→ **Activity**
Please quote exactly the lines below from the line containing "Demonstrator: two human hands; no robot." to the line containing "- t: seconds", both lines included, and nothing else.

→ **Supplied information**
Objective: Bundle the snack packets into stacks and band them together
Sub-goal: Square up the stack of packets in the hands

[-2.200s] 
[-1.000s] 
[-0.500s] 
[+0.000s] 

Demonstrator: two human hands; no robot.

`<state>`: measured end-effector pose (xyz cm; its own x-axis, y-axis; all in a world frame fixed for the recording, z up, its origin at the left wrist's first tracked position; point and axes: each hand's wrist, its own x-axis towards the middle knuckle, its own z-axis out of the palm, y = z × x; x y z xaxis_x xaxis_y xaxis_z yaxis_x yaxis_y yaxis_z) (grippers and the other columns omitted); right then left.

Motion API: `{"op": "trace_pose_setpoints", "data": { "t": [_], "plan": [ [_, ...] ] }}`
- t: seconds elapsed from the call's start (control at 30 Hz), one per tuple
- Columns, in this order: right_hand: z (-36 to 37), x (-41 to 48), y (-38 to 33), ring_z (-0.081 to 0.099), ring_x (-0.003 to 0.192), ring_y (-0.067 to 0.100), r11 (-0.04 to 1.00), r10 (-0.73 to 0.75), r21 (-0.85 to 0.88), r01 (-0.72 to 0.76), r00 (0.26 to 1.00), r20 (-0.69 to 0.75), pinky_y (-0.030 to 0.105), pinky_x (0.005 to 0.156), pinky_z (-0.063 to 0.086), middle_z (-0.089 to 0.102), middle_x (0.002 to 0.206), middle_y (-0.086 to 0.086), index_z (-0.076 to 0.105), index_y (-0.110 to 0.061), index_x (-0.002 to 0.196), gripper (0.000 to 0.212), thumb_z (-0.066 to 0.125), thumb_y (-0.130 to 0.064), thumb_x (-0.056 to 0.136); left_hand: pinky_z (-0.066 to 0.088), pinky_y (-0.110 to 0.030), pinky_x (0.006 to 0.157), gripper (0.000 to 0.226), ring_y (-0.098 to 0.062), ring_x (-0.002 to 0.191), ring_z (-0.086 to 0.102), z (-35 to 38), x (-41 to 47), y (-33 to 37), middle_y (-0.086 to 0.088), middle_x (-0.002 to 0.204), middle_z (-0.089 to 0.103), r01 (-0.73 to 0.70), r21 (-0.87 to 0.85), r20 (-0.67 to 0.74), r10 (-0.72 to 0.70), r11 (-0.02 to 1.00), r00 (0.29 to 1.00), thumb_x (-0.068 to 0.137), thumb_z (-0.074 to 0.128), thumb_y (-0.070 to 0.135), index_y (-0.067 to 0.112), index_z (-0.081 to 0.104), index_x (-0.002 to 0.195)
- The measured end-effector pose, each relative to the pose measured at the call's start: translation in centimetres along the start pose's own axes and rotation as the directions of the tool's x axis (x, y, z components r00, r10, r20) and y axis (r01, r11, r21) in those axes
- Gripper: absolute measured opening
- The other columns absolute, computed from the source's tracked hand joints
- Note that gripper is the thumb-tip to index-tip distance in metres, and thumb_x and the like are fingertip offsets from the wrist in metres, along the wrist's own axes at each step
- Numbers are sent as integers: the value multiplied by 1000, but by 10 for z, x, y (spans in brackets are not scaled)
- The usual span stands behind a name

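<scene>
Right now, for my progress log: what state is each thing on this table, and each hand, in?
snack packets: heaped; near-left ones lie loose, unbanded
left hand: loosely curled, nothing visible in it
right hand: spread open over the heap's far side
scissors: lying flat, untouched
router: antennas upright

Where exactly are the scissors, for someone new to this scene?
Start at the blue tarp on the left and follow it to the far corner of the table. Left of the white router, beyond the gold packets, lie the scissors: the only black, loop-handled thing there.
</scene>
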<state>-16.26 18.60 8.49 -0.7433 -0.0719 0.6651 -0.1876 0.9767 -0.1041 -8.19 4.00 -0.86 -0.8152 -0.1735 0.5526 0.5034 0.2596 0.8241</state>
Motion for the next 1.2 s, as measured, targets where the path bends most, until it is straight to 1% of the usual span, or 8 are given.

→ **Solution for this task**
Demonstrator: two human hands; no robot.

`<state>`: measured end-effector pose (xyz cm; its own x-axis, y-axis; all in a world frame fixed for the recording, z up, its origin at the left wrist's first tracked position; point and axes: each hand's wrist, its own x-axis towards the middle knuckle, its own z-axis out of the palm, y = z × x; x y z xaxis_x xaxis_y xaxis_z yaxis_x yaxis_y yaxis_z) (grippers and the other columns omitted); right then left.

Motion API: `{"op": "trace_pose_setpoints", "data": { "t": [_], "plan": [ [_, ...] ] }}`
- t: seconds elapsed from the call's start (control at 30 Hz), one per tuple

No further output remains for this exercise.